Le Coût d'une journée - Chapitre 3 : Le droit de souffler _ 6

Publié le 14 Mai 2024 par Pascal Craveri

C'est à 5h du matin qu'une voix d'homme perça la nuit suivi, toute frêle, de celle de la mère du protagoniste. Il identifia cette phrase :

 

« Bonne journée. »

 

Il en conclut que sa mère a dû appuyer par erreur sur son collier d'appel d'urgence.

Il ne lui reste que des bribes de ce qu’il a dû rêver cette nuit, juste le sentiment que sa famille cachait un secret honteux derrière une maison aux portes closes. En effet…

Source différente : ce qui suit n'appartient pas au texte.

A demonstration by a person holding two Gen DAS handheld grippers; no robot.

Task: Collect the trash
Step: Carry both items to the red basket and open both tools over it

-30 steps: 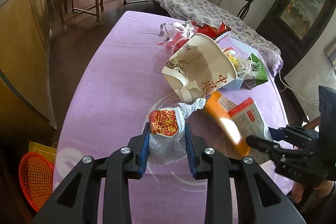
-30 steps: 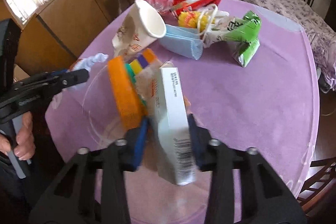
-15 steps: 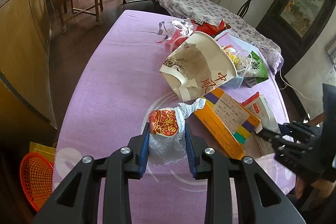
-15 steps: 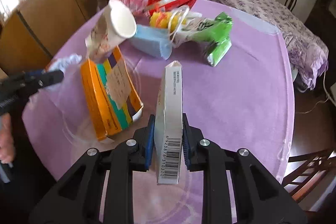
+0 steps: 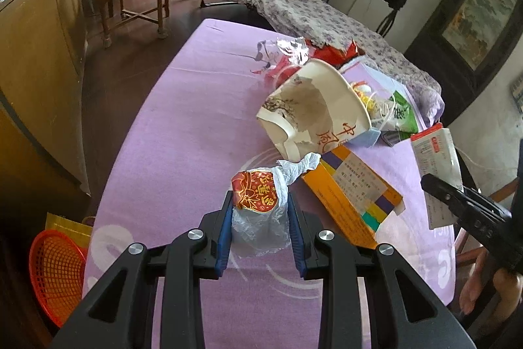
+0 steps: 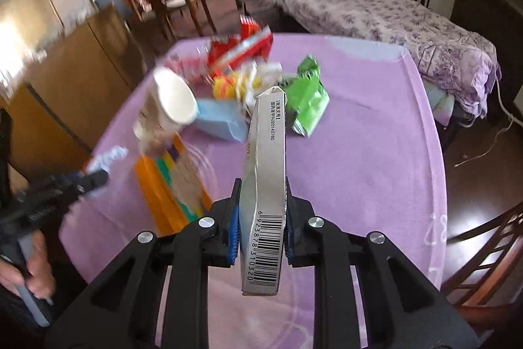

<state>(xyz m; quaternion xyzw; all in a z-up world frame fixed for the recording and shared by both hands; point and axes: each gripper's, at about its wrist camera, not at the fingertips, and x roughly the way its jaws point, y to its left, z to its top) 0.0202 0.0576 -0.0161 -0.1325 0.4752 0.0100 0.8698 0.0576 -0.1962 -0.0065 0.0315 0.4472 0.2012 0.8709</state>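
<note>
My left gripper (image 5: 260, 201) is shut on a crumpled clear plastic wrapper (image 5: 258, 218) with a red and gold label, low over the purple table (image 5: 183, 133). My right gripper (image 6: 261, 188) holds a flat white carton (image 6: 266, 152) with a barcode, edge up and lifted above the table. Its jaws are closing, with the carton between the pads. The left wrist view shows that carton (image 5: 434, 152) at the far right. An orange box (image 5: 349, 195) lies flat between the two grippers. Behind it a torn paper cup (image 5: 313, 113) lies on its side.
A blue mask (image 6: 219, 120), a green packet (image 6: 307, 100) and red wrappers (image 6: 242, 48) lie in a heap at the table's far side. A red basket (image 5: 55, 270) and a yellow bag (image 5: 65, 224) sit on the floor at the left. A wooden chair (image 6: 483, 251) stands at the right.
The orange box, first up against the white carton at the right gripper, now lies flat on the table. The right gripper has risen and rolled with the carton. The left gripper has kept still.
</note>
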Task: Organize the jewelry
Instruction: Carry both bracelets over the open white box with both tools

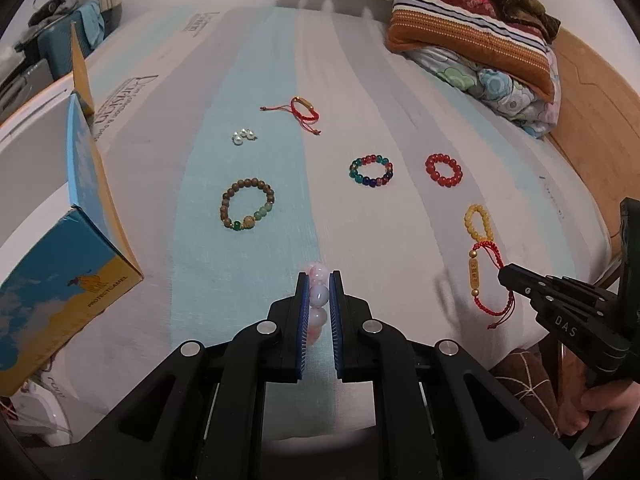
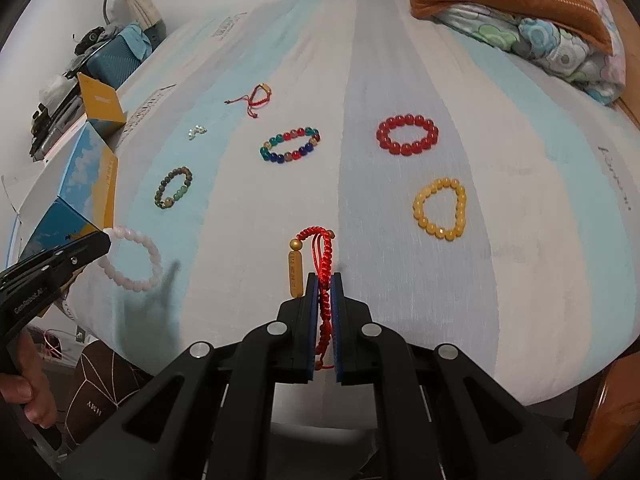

Cinquante minutes passent... Des spasmes musculaires et des aigreurs d'estomac dû au plat d'hier l’empêchent de se rendormir. Il repense à son geste maladroit au restaurant quand, en essayant d'extirper la tranche d'orange de son Spritz Breton, celui-ci tomba pile dans le verre de Porto de sa mère. Éric rumine. Il se comporte toujours comme un enfant maladroit face à elle.

Éric regarde l’obscurité. Les trois premières nouvelles de René Belletto lui avaient permis de préparer son sommeil hier soir. Logiquement, dans quatre heures, il doit partir avec sa sœur Lucie pour la Normandie. Éric ferme les yeux et écoute les bruits de la nuit.

Lucie tousse. Elle dort dans l'ancienne chambre de son père, couchée sur un matelas à terre. Quant à Éric, sa mère lui a cédé sa chambre tandis qu'elle dort sur le canapé du salon. Ce privilège qu’elle lui a accordé ne lui permet pas d’apprécier la fermeté de son lit. Être mieux lotis ne signifie pas mieux dormir.

Éric ne pensait pas qu'un noir aussi intense pouvait tant reposer les yeux. Il avait perdu l’habitude. Il dort depuis plusieurs années avec les lumières de la nuit. Son fils suit tout autant ses pas.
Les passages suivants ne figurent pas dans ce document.